Они поехали, смотреть было не на что, но там, у истока, он сказал ей, что собирается любить ее всю жизнь, и сделал ей предложение. Она сказала:
– Ты, Никитин, хитрец, да? Ты специально сюда меня привез, к истоку, фетишист, а мне надо подумать, я девушка серьезная, хоть и не торгую металлом.
Во время обратной дороги эту тему больше не затрагивали, он бойко рассказывал о делах и разных смешных конфликтах с клиентами. Но когда подъехали к ее дому и она сказала «пока» и чмокнула его в щеку, силы закончились, он не смог ответить и только держал руки на руле и страшно фальшиво улыбался, глядя перед собой в лобовое стекло. Он не доехал еще до дома, когда она позвонила. Он подождал немного, взял трубку и озабоченным тоном быстро сказал:
– Танюш, извини, если не срочно, я тут занят, перезвоню завтра утром.

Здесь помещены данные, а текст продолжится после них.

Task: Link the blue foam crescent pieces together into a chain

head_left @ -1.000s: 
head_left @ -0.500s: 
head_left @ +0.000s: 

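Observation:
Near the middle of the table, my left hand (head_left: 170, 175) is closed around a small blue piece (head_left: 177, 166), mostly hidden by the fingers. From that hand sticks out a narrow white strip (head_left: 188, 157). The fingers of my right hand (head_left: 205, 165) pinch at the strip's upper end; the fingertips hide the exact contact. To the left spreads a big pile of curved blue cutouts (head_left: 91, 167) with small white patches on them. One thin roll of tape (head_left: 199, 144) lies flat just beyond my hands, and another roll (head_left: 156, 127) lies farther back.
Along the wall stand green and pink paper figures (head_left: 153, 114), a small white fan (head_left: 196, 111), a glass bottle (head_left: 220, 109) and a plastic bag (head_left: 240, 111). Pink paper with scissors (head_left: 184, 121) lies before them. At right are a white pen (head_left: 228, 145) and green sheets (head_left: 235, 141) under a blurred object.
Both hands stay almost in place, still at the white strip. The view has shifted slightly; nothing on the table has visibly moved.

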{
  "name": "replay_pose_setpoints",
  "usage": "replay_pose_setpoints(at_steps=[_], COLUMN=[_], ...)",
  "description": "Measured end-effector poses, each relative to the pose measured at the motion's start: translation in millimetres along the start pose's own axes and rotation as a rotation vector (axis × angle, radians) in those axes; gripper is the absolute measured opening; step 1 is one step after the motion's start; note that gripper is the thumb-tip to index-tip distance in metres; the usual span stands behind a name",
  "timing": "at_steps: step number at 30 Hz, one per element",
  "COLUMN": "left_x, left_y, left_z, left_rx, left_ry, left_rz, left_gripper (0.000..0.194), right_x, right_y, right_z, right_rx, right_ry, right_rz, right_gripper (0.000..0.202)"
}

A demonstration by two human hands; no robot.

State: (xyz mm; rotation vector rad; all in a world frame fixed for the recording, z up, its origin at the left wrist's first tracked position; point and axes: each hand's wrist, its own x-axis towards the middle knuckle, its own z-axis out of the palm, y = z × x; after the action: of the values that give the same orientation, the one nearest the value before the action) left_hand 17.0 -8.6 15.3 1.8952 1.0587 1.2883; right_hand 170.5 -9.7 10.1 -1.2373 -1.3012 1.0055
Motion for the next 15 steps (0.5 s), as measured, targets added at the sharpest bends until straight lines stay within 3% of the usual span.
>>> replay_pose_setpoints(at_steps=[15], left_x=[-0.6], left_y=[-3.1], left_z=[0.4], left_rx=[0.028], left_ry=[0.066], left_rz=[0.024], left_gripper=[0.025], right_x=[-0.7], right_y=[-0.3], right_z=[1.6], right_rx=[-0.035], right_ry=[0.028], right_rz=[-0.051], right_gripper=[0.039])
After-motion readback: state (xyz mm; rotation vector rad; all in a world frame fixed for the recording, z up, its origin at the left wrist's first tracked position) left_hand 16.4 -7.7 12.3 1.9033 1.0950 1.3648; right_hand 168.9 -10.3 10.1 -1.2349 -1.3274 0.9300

Позвонил ей через три дня. Пригласил в МХТ на спектакль, название которого выветрилось из головы на следующий же день. То ли американская, то ли английская комедия с переодеваниями, тетушкой и путаницей с заезжими актерами. Это был один из целой серии спектаклей, обновляющих репертуар знаменитого театра в соответствии со стратегией Олега Табакова, задумавшего коммерческую починку больного от старости организма. Зал был полон и молчал: не мог понять жанра, вернее, не решался понять. Разве можно выкидывать на этой сцене двусмысленные фортели, предполагающие хохот в храме искусства, где птица сто лет сидит на занавесе, где перед спектаклем седые дамы, продающие программки, еле сдерживаются, чтоб не спросить у каждого, заплатившего за билет четверть их зарплаты: разве вот вы можете любить театр? Но, к счастью зрителей и труппы, на этом спектакле в седьмом ряду партера сидела крупная рыжеволосая дама лет пятидесяти, и когда от очередной шутки зал недоуменно замер, она неожиданно громко и длинно захохотала низким голосом, как бы говоря: это же балаган, ребята, а мы заплатили свои кровные, хватит жаться! Через три секунды заразительного хохота стало совершенно не важно: это какая-то ненормальная особа, или в Москве уже все так обнаглели, или это такая специальная дама, которая работает зрителем на каждом спектакле, – официальное разрешение смеяться было получено. Артисты были любимые, телевизионные, повороты сюжета неожиданные, а диалоги оказались смешными – и зал смеялся уже до самого конца спектакля, и хлопал, и вызывал бесконечно.